Credores e financiadores passam a contar com o Guia para impulsionar a agenda de investimentos e negócios sustentáveis, podendo aumentar o acesso a novas fontes de financiamento, como fundos catalíticos e de mitigação de risco (de-risking), desenvolver novas oportunidades de negócios, além de contar com os benefícios reputacionais associados à conservação do bioma.  O Guia de Conduta Ambiental também busca gerar benefícios aos produtores, como a redução das perdas de produtividade atribuídas aos efeitos do desmatamento, melhores condições de financiamento e a possibilidade de acesso a mercados com requisitos ambientais mais exigentes.

“As mudanças climáticas causadas pela ação humana impactam o meio ambiente, influenciando a probabilidade e a severidade de eventos climáticos extremos, como secas, chuvas intensas, ondas de calor e outros”, afirma Rodrigo Spuri, diretor de conservação da The Nature Conservancy (TNC) Brasil. O especialista explica que aliar a natureza à produção é o caminho para benefícios de longo prazo. “Apenas neste cenário, com a valorização da natureza, é que o Brasil será uma potência sustentável e exemplo para o mundo”, conclui.

“Instrumentos financeiros customizados, como financiamentos de menor custo e maior prazo, podem incentivar o modelo de expansão livre de desmatamento, ou seja, preservando a vegetação nativa, ao mesmo tempo que e respondem à crescente demanda por práticas produtivas mais sustentáveis”, afirma Anna Lucia Horta, gerente de negócios e investimentos na TNC Brasil.

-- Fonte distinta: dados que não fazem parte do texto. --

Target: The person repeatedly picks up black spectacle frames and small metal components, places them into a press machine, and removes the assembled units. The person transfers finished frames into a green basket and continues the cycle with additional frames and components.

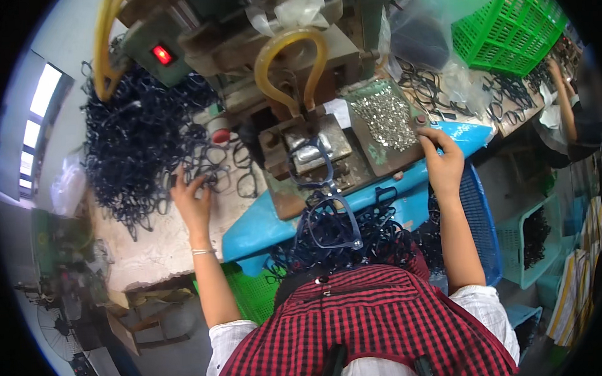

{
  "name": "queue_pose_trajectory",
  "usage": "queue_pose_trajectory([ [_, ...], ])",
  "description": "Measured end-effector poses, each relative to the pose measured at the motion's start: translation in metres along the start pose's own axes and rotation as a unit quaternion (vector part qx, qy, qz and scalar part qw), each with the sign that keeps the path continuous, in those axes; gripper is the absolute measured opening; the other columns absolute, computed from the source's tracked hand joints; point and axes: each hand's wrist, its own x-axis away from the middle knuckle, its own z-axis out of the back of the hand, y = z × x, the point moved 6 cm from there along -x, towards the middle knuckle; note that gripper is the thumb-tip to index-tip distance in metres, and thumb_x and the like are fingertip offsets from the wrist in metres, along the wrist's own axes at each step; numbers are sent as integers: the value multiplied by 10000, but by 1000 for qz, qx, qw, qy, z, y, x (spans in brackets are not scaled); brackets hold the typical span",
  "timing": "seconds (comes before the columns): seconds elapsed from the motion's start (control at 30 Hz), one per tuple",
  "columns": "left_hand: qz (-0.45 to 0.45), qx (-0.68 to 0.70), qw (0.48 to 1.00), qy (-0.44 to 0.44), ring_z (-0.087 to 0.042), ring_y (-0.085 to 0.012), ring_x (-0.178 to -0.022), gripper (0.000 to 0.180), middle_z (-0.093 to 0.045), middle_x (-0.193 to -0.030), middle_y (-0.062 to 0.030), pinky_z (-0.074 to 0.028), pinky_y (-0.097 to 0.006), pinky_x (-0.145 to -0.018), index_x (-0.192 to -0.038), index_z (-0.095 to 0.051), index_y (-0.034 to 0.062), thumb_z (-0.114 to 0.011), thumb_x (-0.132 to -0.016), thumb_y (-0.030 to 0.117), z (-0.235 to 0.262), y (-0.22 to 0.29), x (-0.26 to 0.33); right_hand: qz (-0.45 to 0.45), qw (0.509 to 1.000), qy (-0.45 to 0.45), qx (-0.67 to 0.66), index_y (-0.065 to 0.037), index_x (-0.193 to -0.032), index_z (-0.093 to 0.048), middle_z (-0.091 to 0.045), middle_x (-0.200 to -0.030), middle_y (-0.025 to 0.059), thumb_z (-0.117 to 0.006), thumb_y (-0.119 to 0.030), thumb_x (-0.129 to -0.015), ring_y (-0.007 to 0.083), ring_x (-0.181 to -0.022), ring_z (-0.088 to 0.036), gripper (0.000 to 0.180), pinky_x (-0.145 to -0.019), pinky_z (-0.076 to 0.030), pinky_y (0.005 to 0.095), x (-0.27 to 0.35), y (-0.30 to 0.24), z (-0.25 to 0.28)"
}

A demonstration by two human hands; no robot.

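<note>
A blue eyeglass frame (350, 211) hangs at the front of the press. Its upper rim lies across the metal fixture (339, 145), and neither hand touches it. My left hand (194, 203) reaches to loose dark eyeglass frames (210, 158) on the table, fingers apart at the edge of the heap. At the right, my right hand (444, 164) is at the edge of a tray of small shiny metal parts (383, 119), just below a red button (420, 119). Its fingertips are pinched together; anything between them is too small to make out.
A large heap of dark eyeglass frames (130, 134) covers the left table. More frames (382, 245) lie before my checked apron. A yellow hose (261, 60) loops above the fixture. Blue sheeting (259, 222) covers the front edge. A green basket (507, 28) stands back right; another person's arm (565, 106) shows beyond.
</note>
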Motion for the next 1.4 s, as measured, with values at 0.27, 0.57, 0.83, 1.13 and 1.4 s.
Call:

Para isso, o Guia oferece, de maneira clara e objetiva, a harmonização dos critérios ambientais obrigatórios e desejáveis que irão possibilitar a produção de soja sem desmatamento, além de ferramentas de apoio para identificação de regiões prioritárias para expansão da soja sem desmatamento, e uma calculadora de carbono que estima o desmatamento esperado e as emissões evitadas associadas à ele para cada município do Cerrado.

“O Guia de Conduta Ambiental não é uma certificação ou uma fonte de recursos para investimentos ou financiamentos”, esclarece Anna Lúcia. “Ao harmonizar os critérios associáveis às boas práticas ambientais, buscamos facilitar a adoção de produtos ambientalmente adequados por financiadores e investidores, o que também beneficia os produtores, que saberão qual é a demanda do mercado financeiro”, completa.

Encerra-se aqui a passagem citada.